▶ _Action item_
Every line in the data below that has the word "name" should be returned.

▶ _Listed records_
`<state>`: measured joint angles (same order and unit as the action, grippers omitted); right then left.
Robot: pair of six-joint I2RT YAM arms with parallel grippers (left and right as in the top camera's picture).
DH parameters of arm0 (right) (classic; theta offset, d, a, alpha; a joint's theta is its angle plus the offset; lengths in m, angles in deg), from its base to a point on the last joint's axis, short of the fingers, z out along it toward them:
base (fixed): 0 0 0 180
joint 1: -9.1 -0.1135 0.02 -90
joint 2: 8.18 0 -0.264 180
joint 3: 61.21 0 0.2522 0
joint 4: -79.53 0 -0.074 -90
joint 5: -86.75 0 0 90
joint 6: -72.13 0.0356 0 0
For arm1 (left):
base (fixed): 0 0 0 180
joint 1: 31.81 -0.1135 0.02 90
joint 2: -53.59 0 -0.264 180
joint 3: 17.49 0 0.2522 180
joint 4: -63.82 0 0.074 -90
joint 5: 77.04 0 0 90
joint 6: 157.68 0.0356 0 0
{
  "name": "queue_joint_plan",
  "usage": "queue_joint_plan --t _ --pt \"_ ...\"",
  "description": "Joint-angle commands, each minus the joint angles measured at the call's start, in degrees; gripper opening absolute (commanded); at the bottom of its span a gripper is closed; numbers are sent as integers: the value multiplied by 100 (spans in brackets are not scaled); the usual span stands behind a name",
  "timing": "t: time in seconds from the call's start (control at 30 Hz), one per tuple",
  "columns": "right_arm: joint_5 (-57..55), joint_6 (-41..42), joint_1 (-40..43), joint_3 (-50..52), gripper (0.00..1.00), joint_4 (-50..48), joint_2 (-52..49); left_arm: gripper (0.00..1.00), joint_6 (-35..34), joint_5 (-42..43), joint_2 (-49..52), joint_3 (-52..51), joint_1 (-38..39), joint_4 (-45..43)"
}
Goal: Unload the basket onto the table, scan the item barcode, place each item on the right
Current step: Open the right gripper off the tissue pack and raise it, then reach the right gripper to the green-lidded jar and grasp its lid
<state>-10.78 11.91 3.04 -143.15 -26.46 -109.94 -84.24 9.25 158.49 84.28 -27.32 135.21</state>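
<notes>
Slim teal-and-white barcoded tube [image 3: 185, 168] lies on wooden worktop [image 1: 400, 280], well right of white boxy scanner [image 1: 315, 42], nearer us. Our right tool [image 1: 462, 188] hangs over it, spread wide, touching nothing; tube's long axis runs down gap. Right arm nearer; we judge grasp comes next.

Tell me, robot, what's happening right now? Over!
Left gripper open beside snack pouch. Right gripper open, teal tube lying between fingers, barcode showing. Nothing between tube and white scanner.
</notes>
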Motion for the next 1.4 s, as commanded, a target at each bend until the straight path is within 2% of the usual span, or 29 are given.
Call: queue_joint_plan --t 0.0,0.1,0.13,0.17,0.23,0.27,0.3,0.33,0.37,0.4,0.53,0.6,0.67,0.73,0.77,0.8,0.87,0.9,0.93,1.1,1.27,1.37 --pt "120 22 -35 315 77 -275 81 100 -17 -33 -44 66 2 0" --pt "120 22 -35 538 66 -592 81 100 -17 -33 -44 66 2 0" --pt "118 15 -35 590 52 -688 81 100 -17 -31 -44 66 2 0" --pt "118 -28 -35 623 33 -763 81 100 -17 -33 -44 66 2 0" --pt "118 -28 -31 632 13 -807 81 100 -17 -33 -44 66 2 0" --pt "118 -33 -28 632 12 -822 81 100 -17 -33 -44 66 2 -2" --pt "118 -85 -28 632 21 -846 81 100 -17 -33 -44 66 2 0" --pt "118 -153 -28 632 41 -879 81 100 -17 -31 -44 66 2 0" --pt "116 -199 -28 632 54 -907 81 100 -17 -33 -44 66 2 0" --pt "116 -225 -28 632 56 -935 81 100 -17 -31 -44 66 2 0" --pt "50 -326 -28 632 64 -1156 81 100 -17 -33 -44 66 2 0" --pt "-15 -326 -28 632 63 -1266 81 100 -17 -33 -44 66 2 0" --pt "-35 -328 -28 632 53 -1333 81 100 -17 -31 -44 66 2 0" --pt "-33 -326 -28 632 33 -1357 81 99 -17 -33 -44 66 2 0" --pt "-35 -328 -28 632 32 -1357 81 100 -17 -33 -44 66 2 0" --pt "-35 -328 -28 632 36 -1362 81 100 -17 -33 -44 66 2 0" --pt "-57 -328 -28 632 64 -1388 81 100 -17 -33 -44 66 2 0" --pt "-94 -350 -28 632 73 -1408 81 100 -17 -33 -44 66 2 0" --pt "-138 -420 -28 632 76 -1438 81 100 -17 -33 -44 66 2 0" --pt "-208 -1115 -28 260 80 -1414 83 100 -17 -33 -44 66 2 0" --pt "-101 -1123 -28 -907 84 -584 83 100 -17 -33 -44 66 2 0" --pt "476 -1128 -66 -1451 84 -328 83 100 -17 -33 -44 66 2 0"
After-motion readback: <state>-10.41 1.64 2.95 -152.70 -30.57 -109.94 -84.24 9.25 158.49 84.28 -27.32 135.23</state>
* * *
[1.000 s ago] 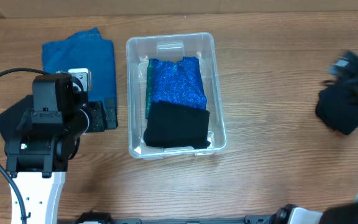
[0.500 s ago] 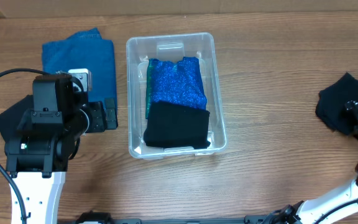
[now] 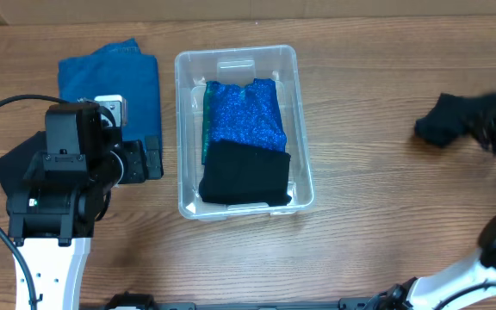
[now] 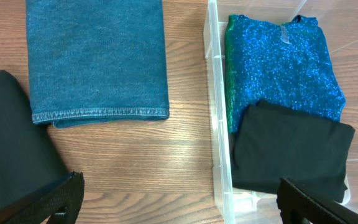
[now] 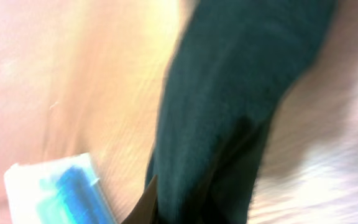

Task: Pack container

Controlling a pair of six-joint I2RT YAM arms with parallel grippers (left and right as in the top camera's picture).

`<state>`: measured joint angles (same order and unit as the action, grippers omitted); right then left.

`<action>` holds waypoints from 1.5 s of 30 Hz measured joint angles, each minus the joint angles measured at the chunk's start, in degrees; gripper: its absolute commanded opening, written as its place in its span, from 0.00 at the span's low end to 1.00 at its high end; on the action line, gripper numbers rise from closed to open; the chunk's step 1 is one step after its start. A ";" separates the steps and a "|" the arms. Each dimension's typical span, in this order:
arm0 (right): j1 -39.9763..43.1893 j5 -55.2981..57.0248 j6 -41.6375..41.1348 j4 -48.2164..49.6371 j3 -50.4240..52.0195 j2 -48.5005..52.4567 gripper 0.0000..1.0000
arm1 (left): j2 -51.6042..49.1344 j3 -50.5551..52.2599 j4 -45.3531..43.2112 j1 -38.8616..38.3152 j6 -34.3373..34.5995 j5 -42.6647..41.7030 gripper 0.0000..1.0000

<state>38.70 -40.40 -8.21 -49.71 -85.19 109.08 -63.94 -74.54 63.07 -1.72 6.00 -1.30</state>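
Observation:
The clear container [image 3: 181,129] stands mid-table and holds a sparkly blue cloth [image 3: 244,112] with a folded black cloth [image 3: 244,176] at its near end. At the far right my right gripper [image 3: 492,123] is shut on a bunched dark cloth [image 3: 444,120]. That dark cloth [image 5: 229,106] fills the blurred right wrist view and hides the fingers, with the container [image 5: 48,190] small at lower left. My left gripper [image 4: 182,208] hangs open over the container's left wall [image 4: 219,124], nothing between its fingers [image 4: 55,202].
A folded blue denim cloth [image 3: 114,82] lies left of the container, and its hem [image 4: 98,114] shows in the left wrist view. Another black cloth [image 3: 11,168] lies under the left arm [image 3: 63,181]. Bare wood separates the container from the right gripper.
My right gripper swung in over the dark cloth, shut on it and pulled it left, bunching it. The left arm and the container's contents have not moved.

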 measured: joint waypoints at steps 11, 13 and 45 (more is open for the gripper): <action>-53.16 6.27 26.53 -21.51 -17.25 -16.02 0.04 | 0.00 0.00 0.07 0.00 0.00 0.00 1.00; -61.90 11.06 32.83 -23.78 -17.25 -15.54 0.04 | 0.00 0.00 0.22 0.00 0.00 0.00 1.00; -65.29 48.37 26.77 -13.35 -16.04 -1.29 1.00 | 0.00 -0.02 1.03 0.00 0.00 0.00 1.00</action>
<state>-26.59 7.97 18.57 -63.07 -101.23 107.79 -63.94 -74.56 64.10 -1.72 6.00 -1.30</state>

▶ _Written answer_
  "name": "queue_joint_plan",
  "description": "Joint-angle commands, each minus the joint angles measured at the call's start, in degrees; gripper opening absolute (commanded); at the bottom of its span a gripper is closed; numbers are sent as integers: the value multiplied by 100 (spans in brackets are not scaled); the usual span stands behind a name",

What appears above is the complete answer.